Craig hatte auch nichts zu sagen... mußte leider mit Cheat nachhelfen weil niemand mehr mit mir reden wollte -.-


----------



## Qonix (21. Oktober 2009)

was hast du denn gemacht?


----------



## Davatar (21. Oktober 2009)

Klingt irgendwie nach den üblichen Piranha-Bytes-Bugs ^^ Ich hab ja die Gothic spiele geliebt, aber meine Devise hiess immer: Spiele nie ein Piranha-Bytes-Spiel vor dem ersten Patch.
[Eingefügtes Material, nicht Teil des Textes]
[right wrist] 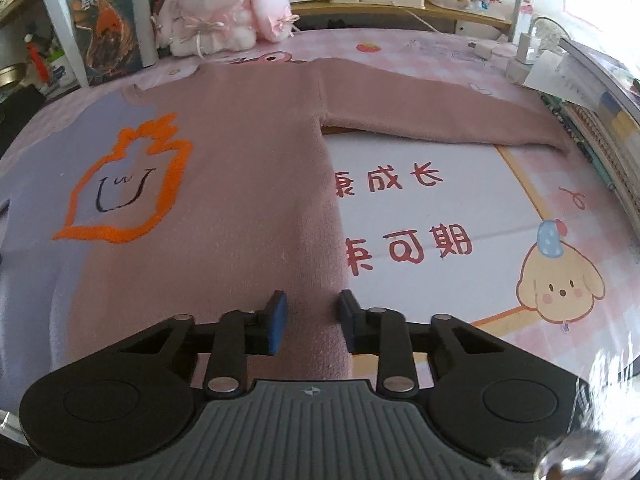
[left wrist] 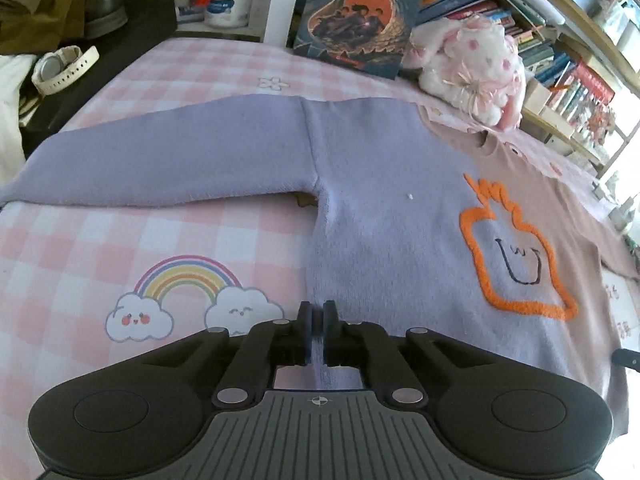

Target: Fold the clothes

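A two-tone sweater lies flat on the table, lilac on one half and dusty pink on the other, with an orange outlined face on the chest. Its lilac sleeve stretches left and its pink sleeve stretches right. My left gripper is shut on the sweater's lower left hem edge. My right gripper is open, its fingers either side of the pink lower right hem edge.
The table has a pink checked cover with a rainbow and cartoon prints. A plush bunny and a book stand at the back. Bookshelves run behind. A white watch lies far left.
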`<state>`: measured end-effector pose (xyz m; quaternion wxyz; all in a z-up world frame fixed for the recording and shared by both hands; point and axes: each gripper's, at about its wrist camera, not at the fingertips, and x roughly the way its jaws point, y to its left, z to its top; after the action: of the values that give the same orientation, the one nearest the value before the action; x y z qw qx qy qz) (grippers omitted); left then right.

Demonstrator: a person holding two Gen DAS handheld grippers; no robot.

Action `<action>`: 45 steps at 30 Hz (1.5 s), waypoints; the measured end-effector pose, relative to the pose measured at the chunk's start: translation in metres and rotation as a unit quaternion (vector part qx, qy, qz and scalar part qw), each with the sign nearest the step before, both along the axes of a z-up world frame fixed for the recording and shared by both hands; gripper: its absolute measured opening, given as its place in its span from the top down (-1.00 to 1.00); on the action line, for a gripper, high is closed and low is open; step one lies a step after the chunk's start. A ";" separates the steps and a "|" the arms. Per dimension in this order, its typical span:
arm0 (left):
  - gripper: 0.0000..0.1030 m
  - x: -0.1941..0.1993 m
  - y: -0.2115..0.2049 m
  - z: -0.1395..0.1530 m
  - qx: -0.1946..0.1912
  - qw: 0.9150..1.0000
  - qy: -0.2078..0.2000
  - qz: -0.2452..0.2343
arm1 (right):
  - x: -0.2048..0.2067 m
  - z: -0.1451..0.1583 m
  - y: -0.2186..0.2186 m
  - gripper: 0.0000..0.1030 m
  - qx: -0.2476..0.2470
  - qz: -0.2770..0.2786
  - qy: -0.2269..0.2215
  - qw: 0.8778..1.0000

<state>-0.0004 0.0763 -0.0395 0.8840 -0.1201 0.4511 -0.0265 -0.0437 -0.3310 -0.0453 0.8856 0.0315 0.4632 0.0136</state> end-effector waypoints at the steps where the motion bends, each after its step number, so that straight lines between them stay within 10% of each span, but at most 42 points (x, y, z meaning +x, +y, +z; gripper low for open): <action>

So hab ichs dann auch gemacht und lief recht gut damit 


			Dieser Inhalt steht nur eingeloggten Mitgliedern zur Verfügung.
        


Gibts von Risen mittlerweile denn schon den ersten Patch oder spielen alle noch in der Releaseversion?
Ich werd wohl noch n paar Monate warten müssen, bis ich mir das endlich zulegen kann.


----------



## Arosk (21. Oktober 2009)

Ich hab mir die Quest mit Lorenzo als fertig angesetzt. Danach konnte ich gegen Brogar kämpfen ^^

Edit: Bis jetzt gibts nur einen Hotfix.


----------



## Qonix (21. Oktober 2009)

Leuft doch super, wofür braucht man da einen Patch.


----------



## Kremlin (21. Oktober 2009)

Qonix schrieb:


> Leuft doch super, wofür braucht man da einen Patch.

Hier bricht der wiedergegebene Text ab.